Bradley’s point was clear and direct: do the governed give up their basic constitutional rights to one branch of government because of a health crisis — or any other crisis for that matter?

The lawsuit, Wisconsin Legislature v. Palm, is really about whether the DHS secretary overstepped her statutory authority in extending Gov. Tony Evers’ broad and sweeping stay-at-home orders until May 26 — or indefinitely, depending on the whims of the agency. Ryan Walsh, attorney for the Legislature, argued that DHS does not have the power (after May 10) to cut the Legislature out of the rule-making process. The Legislature, after all, created the Department of Health Services and the other agencies under the executive branch.

“This is the broadest, most sweeping order we know of in Wisconsin history,” he said.

Bradley agreed with her fellow conservatives on the court, who say the constitution is at the core of the case.

The court’s two liberals seem to reject that notion, as does Roth. The assistant AG compared the COVID-19 emergency to a wildfire, insisting that the administration should “do whatever is necessary … to fight it.”

“Isn’t it the very definition of tyranny for one person to order people to be imprisoned for going to work among other ordinarily lawful activities? Where does the constitution say that’s permissible, counsellor?” Bradley asked.

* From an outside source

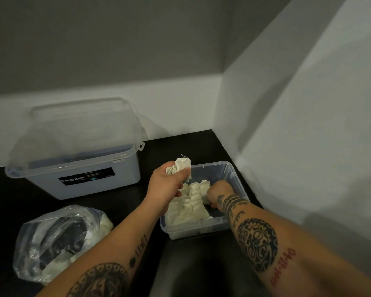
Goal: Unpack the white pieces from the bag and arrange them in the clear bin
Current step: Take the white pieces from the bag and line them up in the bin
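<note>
White fabric pieces (190, 200) packed in rows inside small clear plastic bin (234, 174) on black desk (180, 146). Left hand (169, 185) at bin's 10 o'clock rim, fingers (183, 173) curled round bunch of white pieces (181, 166). Right hand (220, 195) inside bin, knuckles bent, fingertips pressed against piece at row's 3 o'clock end. Crumpled clear plastic bag (56, 241) at 8 o'clock, white pieces inside.

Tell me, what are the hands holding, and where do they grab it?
The left hand grips a bunch of white pieces by their lower ends. The right hand is down in the clear bin, pinching one white piece.
</note>
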Demonstrator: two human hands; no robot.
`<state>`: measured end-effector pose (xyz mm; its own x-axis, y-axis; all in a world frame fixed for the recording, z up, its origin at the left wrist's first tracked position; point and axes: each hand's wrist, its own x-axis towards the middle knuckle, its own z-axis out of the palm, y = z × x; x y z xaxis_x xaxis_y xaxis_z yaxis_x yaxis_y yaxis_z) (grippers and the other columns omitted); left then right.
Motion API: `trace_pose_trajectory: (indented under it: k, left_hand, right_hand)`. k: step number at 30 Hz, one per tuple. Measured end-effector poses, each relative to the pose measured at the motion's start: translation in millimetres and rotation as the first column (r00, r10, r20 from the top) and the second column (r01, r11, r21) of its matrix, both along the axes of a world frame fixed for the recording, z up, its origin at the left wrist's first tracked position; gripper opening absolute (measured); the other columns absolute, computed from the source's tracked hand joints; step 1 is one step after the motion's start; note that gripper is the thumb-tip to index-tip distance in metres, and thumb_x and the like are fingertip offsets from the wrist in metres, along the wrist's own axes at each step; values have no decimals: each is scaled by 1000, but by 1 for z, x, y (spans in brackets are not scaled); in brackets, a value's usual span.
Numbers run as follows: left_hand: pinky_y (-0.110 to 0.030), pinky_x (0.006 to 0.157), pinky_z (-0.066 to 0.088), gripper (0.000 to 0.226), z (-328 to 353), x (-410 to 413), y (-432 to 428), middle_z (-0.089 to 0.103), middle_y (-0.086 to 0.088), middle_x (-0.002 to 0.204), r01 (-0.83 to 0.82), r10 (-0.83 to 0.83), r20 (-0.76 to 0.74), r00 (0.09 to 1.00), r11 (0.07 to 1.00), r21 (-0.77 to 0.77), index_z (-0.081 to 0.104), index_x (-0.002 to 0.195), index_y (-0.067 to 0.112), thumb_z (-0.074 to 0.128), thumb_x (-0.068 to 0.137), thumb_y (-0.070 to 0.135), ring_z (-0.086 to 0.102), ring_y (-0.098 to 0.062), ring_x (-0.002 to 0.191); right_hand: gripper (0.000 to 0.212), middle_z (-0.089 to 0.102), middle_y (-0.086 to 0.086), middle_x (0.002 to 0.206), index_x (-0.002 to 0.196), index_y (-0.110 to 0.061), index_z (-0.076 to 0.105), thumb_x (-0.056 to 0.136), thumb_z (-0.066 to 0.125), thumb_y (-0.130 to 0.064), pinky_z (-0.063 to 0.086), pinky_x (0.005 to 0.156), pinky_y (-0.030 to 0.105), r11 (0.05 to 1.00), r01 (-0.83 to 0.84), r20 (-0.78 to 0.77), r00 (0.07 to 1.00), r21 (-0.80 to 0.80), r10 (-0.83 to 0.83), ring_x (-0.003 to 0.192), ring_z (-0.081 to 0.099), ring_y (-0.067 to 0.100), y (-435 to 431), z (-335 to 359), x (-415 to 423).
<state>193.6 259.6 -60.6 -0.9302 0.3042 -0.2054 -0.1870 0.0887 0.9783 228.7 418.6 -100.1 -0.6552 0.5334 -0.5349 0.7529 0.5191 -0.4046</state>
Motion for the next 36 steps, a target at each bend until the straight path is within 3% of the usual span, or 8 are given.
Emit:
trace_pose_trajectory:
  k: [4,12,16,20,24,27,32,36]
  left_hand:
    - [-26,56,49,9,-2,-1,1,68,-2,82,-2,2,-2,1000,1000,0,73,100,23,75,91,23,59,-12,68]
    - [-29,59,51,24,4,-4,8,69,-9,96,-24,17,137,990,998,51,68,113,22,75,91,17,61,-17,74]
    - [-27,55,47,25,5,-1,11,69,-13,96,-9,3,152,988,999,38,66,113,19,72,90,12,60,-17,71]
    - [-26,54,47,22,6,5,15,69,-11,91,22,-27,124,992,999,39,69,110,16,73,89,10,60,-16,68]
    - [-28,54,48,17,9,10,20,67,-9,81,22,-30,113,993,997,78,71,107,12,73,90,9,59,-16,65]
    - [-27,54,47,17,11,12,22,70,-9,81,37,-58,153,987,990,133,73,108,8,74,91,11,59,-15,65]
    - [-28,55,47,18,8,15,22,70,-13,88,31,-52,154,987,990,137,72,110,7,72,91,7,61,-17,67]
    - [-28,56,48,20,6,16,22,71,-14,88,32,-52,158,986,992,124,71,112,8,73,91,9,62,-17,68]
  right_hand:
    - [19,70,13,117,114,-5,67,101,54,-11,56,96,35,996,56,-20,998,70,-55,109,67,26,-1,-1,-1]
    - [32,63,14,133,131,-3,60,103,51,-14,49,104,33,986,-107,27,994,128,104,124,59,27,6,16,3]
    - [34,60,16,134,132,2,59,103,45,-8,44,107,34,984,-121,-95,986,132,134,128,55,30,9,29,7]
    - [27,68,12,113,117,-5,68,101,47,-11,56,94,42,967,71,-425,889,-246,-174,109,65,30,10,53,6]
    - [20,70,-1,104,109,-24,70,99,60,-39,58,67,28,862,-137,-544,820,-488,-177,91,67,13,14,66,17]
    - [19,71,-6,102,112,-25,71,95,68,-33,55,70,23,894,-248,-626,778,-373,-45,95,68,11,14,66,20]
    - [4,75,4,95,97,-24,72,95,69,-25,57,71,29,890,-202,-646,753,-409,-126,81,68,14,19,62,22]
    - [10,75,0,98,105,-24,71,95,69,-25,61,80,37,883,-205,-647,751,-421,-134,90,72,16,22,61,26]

Nope, not tyrannical at all, said Roth, arguing, as he repeatedly did, that the statute allows such actions.

Bradley pointed to another time in history, the U.S. Supreme Court’s Korematsu ruling, that insisted because the need for action was great, “assembling together and placing under guard all those of Japanese ancestry in assembly centers during World War II” was constitutionally permissible. It allowed internment camps. Bradley asked whether Palm’s unilateral authority could lead Wisconsin down that awful road.

“Could the secretary under this broad delegation of legislative power, or legislative-like power order people out of their homes into centers where they are properly social distanced in order to combat the pandemic?” Bradley asked.

The assistant attorney general argued the two cases are different.

Conservative members of the court asked whether there are constitutional or statutory limits on the power of the DHS and its secretary-designee. That sparked one of the more exacting exchanges, in which Justice Daniel Kelly schooled Roth on constitutional law.

Kelly asked whether the DHS lockdown order created criminal penalties for law, an authority only granted the Legislature. Roth finally had to acknowledge that was indeed the case.

“In a sense,” the attorney said. “I don’t know if it’s a material sense.”

“Counsel, I think you might want to think about that a little bit. It’s a really material sense,” Kelly interrupted. “We require standard pre-exists as a matter of law. … The secretary all by herself created a criminal law.”

“Your position is the Secretary can identify behavior that is not otherwise criminal, that she can, all by herself, sit down at her computer keyboard, write up a description of behavior, and make it criminal?” Kelly asked.

“Yes,” the assistant attorney general admitted.

And that’s really the core of a lawsuit that is, on its surface, about whether the Evers administration has illegally bypassed the Legislature’s role in governing. The court’s liberal justices and the assistant attorney general argued the Legislature doesn’t have standing on the constitutional questions of whether the order has hurt Wisconsin businesses and residents.

Another lawsuit filed this week by Wisconsin citizens asks the court to rule on whether the Evers administration and its lockdown have denied civil liberties.

The justices met in closed conference Tuesday afternoon to further discuss the Legislature’s lawsuit.

Even if they issue a swift ruling agreeing with the Legislature, it could be a dozen days at the earliest before the lockdown order is lifted and replaced with a less restrictive pandemic policy.